Nagai returned to Japan in 1883 to take up a position at the Tokyo Imperial University, and became Professor of Chemistry and Pharmacy there in 1893. His research centered on the chemical analysis of various Japanese and Chinese traditional herbal medicines.

While in Germany, Nagai married Therese Schumacher, the daughter of a wealthy lumber and mining magnate. On their return to Japan, she became a professor of German language at Japan Women's University, and was active in introducing German foods and culture to Japan.
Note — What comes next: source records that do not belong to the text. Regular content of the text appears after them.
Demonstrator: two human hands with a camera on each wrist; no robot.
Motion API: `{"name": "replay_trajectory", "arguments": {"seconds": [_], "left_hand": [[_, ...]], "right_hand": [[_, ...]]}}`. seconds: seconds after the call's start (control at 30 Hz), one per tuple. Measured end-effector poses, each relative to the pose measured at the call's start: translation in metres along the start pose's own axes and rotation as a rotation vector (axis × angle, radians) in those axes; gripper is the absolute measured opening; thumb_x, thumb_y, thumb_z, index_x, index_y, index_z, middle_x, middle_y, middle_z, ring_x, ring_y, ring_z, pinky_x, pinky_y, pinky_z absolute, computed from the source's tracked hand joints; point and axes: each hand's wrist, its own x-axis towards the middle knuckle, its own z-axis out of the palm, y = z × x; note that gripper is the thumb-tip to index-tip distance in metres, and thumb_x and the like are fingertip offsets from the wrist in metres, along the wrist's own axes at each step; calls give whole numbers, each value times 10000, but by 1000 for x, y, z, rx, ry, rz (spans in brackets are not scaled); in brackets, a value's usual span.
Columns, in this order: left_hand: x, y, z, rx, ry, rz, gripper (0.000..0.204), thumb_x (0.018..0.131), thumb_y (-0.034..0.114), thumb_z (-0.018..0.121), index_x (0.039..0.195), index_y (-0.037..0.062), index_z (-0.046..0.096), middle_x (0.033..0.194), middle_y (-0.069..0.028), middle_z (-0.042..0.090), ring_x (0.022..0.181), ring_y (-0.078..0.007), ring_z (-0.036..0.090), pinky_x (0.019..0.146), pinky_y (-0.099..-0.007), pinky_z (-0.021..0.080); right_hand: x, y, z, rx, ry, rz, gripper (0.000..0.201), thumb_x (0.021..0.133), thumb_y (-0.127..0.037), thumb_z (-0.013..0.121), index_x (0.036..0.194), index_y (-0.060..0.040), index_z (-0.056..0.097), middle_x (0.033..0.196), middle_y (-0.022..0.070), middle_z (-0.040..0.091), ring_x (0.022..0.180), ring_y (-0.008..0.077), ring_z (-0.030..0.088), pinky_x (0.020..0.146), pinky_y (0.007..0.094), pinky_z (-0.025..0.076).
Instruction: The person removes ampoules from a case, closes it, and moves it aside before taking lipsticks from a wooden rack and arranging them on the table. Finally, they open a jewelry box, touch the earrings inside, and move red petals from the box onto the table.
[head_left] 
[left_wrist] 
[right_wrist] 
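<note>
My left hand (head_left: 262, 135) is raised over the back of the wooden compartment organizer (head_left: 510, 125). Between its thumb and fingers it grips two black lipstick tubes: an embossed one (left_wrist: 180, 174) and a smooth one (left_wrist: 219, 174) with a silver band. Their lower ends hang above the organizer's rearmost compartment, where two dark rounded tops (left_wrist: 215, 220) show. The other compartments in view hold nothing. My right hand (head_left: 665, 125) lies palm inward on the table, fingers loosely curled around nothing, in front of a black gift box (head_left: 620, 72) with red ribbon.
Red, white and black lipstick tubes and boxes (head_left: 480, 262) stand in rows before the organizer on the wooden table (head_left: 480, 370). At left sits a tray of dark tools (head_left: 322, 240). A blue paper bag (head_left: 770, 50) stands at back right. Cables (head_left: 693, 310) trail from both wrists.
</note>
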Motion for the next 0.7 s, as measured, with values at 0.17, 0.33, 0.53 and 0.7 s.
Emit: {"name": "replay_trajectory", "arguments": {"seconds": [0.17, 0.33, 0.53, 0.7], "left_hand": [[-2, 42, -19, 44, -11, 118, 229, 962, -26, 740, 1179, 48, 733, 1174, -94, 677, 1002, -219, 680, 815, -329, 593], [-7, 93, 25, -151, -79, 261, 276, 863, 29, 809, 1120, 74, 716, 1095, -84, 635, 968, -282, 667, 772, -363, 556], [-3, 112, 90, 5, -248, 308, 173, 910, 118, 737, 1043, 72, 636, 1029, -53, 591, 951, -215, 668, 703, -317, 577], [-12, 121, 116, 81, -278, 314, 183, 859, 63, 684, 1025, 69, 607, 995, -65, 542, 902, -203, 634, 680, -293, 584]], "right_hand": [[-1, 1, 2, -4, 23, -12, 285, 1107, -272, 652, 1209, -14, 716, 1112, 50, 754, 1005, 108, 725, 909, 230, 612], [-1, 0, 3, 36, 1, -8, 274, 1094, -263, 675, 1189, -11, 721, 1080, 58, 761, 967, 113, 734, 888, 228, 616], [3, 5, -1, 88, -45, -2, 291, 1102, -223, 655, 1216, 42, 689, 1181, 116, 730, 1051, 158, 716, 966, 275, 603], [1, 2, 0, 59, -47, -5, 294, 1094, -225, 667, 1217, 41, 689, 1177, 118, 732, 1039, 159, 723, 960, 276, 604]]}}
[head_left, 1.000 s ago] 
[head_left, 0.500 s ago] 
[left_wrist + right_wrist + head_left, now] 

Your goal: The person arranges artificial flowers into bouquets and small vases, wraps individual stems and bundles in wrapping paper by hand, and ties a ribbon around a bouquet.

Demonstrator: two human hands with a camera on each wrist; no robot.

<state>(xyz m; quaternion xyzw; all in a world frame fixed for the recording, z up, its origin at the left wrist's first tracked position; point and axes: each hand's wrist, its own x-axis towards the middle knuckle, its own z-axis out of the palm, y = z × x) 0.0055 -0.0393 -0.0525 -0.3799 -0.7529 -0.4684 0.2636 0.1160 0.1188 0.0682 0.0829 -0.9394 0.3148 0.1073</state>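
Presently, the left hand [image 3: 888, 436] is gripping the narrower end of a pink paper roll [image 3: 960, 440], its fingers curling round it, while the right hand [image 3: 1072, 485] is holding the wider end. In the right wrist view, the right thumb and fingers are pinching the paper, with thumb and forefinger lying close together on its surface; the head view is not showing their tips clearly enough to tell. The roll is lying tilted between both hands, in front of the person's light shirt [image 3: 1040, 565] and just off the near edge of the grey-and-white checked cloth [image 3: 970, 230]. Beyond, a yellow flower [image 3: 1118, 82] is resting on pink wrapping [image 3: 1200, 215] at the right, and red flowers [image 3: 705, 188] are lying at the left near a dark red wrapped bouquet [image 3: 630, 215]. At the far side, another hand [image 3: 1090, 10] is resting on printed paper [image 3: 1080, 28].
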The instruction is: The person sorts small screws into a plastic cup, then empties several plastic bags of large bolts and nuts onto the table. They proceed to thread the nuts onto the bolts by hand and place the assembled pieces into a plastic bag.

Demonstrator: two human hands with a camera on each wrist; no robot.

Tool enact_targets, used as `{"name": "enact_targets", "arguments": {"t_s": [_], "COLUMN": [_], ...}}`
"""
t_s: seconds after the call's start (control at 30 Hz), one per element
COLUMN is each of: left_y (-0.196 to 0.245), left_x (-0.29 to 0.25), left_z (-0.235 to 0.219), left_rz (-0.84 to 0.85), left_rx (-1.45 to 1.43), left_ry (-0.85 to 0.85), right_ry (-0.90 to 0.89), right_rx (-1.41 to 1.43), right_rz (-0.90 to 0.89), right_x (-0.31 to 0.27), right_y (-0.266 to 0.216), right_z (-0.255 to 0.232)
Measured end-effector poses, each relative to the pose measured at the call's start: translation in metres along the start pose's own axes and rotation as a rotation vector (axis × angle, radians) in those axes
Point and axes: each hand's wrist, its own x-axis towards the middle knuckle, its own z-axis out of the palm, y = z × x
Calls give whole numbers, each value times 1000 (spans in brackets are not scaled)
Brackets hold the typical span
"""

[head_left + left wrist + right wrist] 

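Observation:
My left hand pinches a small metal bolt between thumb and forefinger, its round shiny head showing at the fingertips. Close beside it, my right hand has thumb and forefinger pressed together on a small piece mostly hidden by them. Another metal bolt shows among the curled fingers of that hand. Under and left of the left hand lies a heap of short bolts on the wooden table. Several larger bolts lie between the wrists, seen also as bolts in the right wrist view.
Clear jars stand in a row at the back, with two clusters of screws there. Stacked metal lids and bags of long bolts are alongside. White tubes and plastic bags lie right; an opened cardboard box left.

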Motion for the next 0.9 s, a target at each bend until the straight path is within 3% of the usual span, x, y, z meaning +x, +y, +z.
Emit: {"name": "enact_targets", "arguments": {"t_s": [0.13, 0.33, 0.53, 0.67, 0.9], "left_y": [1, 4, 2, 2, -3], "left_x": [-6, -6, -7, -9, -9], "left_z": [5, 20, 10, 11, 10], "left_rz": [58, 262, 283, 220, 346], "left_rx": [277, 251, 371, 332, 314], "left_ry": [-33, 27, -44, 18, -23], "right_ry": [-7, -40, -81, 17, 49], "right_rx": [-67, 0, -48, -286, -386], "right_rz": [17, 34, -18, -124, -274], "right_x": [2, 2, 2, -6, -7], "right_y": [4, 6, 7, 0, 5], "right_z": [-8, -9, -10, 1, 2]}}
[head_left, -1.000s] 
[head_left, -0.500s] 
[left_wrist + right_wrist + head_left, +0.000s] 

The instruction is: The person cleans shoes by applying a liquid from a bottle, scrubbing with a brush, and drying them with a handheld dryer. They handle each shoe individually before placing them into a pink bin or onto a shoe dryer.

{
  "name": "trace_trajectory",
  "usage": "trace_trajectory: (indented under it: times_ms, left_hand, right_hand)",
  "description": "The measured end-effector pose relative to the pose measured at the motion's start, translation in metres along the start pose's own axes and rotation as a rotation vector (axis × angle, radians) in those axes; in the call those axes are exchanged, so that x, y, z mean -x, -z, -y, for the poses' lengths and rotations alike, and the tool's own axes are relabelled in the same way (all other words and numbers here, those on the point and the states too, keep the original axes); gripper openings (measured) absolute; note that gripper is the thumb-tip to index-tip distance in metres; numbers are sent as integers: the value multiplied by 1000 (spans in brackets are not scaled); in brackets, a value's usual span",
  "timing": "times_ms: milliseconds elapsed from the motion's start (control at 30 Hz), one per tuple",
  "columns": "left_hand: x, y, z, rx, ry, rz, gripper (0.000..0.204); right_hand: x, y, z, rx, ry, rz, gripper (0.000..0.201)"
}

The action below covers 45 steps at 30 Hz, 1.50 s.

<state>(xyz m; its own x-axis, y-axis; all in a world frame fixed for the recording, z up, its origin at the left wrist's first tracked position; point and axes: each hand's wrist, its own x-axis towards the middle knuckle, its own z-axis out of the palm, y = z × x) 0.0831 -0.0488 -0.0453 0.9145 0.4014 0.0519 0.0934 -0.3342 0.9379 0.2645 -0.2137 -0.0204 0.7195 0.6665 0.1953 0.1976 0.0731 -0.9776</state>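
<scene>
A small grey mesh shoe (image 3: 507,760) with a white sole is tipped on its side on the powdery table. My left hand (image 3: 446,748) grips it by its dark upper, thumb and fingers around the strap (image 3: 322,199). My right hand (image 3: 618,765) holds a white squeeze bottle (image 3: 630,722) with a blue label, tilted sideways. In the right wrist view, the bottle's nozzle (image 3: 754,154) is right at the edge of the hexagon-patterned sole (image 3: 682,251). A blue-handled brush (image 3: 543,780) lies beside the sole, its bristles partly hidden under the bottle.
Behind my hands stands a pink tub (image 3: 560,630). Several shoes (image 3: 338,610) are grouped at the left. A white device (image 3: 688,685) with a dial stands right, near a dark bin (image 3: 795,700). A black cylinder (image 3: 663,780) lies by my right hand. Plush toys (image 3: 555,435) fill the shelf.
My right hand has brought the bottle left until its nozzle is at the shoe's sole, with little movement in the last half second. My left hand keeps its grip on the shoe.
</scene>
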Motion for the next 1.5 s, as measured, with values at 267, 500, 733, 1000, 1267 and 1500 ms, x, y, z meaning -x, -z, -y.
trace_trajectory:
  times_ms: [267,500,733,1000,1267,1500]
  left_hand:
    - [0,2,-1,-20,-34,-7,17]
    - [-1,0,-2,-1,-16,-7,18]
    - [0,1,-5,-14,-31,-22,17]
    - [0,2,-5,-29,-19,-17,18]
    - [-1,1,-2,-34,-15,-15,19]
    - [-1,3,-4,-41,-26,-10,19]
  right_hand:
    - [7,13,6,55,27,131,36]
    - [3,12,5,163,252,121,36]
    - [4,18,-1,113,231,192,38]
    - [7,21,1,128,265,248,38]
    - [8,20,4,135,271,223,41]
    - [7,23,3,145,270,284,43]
In 1923, Nagai and his wife hosted Albert Einstein and his wife during their visit to Japan.

His son, Alexander Nagai, served as a diplomat at the Embassy of Japan in Berlin until the end of World War II.

As first president of the Pharmaceutical Society of Japan (PSJ, founded in 1880); Nagai had an important impact on the propagation of chemistry and pharmaceutical sciences in an industrializing Japan.

== Death ==
Nagai died in 1929 in Tokyo of acute pneumonia.

==Scientific contributions==
- Isolation of ephedrine from Ephedra vulgaris in 1885. Nagai recognized it to be the active component of the plant.
- Synthesis of methamphetamine from ephedrine in 1893. Methamphetamine was later synthesized in crystalline form in 1919 by Akira Ogata.
- Isolation of rotenone from Derris elliptica in 1902. Nagayoshi named the substance after the Japanese name for the plant, roten.
- Synthesis and structural elucidation of ephedrine in 1929.